A new cohort of Rwanda Defence Force Military Police personnel graduated on Wednesday at Kanombe Military Barracks, with the RDF’s top general presiding over the ceremony and using the occasion to open a set of newly built sports and training facilities, a quiet but deliberate signal that the RDF is investing in the human and physical infrastructure that sustains a professional military.
The RDF Chief of Defence Staff, General MK Mubarakh, officiated the passing-out ceremony on April 29, congratulating the graduates on completing their training and calling on them to uphold the highest standards of discipline across all formations.
He specifically singled out the Military Police Brigade, urging its members to remain what he called “exemplary custodians of core values” within the RDF language that reflects the unique internal enforcement role the Brigade plays in maintaining order and professionalism across the force.
The Military Police Brigade is not a ceremonial unit. Under Rwanda’s 2025 Presidential Orders reorganising the RDF, the most comprehensive military restructuring in more than a decade, the Military Police was formally confirmed as a specialized unit with clearly defined responsibilities: handling internal discipline within the RDF across all formations.
That mandate makes it one of the few units whose work is as much inward-facing as it is operational, responsible for maintaining the behavioural and ethical standards that underpin the RDF’s reputation at home and abroad.
Rwanda is currently the second-largest troop-contributing country to UN peacekeeping operations globally. Every unit that deploys under a blue helmet carries Rwanda’s name. A Military Police force that cannot enforce discipline at home is ill-equipped to support the standards expected on international missions.

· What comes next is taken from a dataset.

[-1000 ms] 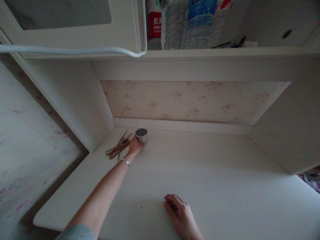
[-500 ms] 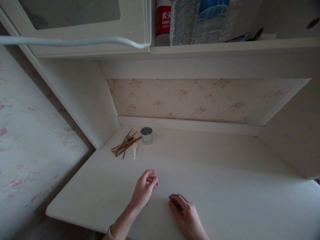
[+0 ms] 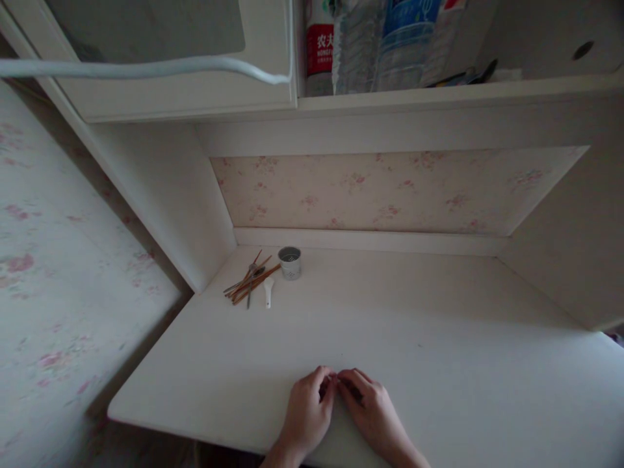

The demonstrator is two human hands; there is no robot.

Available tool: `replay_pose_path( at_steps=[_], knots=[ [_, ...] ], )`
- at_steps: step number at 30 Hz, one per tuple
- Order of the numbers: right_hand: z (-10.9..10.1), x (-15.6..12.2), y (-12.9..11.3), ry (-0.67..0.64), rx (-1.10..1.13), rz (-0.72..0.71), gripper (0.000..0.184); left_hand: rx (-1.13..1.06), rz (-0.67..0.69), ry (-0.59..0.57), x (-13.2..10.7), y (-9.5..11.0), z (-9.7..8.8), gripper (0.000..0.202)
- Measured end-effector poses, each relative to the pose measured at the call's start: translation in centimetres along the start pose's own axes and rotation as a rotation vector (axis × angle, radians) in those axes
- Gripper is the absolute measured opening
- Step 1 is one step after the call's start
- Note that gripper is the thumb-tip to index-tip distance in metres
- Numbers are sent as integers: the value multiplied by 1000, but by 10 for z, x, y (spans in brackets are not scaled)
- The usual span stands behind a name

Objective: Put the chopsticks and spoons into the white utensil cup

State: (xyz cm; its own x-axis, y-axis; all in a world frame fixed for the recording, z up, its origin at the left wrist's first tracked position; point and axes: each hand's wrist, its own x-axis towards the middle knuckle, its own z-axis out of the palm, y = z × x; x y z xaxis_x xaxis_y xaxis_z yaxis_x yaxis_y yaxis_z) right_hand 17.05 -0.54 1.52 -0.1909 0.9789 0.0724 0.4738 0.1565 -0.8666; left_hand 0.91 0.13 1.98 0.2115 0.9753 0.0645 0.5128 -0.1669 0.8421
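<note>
Near the front of the white table [image 3: 458, 383], my left hand [image 3: 312, 403] and my right hand [image 3: 368, 403] meet fingertip to fingertip. Both are closed in a pinch. Whatever sits between the fingertips, if anything, is hidden or too small to make out. Farther back on the left lies a loose pile of brown chopsticks [image 3: 256, 284], with metal spoons or similar utensils among them. A white spoon [image 3: 268, 292] rests beside the pile. Just behind it stands a grey perforated utensil holder [image 3: 291, 266], upright, apart from both hands.
Above the table runs a shelf [image 3: 419, 97] holding plastic-wrapped bottles [image 3: 409, 45] and a red-labelled bottle [image 3: 320, 49]. A white cable [image 3: 146, 68] crosses in front of the cabinet door at upper left. Side panels bound the table's back at left and right.
My left hand has moved right and towards me, and its fingertips now touch those of my right hand. The pile, spoon and holder stay in place; the view shifts slightly.
</note>
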Motion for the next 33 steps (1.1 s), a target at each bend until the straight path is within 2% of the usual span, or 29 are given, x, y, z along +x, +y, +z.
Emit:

Beyond the graduation, General Mubarakh inaugurated a suite of newly constructed sports and training infrastructure at Kanombe: basketball, volleyball, and netball courts, along with a modern gymnasium.
The choice to open these facilities at a Military Police pass-out ceremony was deliberate. Physical readiness and professional development are treated as inseparable in the RDF’s training philosophy, not an add-on, but a baseline requirement.
This graduation lands at a moment when the RDF is managing one of its most complex operational profiles in years. Rwanda’s forces are active in Mozambique’s Cabo Delgado, the CAR, South Sudan, each environment demanding a different kind of soldier and a different code of conduct.
The 2025 RDF reorganisation reflected this reality, expanding the force’s structure to include formal recognition of specialized units with distinct command structures, while also broadening the definition of what counts as classified military assets to include communications technology, software, and intelligence infrastructure.
Investing in the Military Police, the unit that keeps all of this in line is not a soft institutional priority. It is a structural one. The new graduates stepping out of Kanombe will enforce discipline in a force that is bigger, more dispersed, and more scrutinised than at any point in its recent history.